> [TASK GOAL]: Where a line in the entries below contains the word "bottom", count it. Return the total alone.

> [SUPPLIED INFORMATION]:
----------------------------------------

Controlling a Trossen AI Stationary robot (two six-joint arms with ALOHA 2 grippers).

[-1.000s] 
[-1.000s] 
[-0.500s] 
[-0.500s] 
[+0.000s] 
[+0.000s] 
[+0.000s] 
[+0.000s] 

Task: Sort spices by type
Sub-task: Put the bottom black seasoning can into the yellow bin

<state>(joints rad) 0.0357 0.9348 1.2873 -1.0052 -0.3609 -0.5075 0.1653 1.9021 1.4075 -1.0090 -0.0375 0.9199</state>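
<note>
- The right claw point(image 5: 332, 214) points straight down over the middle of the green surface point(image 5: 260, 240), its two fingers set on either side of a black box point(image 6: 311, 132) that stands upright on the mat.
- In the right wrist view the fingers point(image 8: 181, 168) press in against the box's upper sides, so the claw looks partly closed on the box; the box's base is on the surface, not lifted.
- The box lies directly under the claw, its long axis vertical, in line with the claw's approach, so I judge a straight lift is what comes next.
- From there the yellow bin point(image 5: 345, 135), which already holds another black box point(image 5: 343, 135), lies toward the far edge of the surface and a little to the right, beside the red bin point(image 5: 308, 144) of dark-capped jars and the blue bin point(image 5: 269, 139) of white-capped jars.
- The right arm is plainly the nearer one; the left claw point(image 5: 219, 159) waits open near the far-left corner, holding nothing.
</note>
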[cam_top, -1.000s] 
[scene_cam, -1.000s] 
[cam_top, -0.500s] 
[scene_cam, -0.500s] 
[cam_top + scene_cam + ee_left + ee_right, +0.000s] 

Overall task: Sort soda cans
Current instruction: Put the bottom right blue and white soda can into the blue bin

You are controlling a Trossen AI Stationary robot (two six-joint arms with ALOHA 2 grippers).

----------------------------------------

> [EXERCISE ANSWER]: 2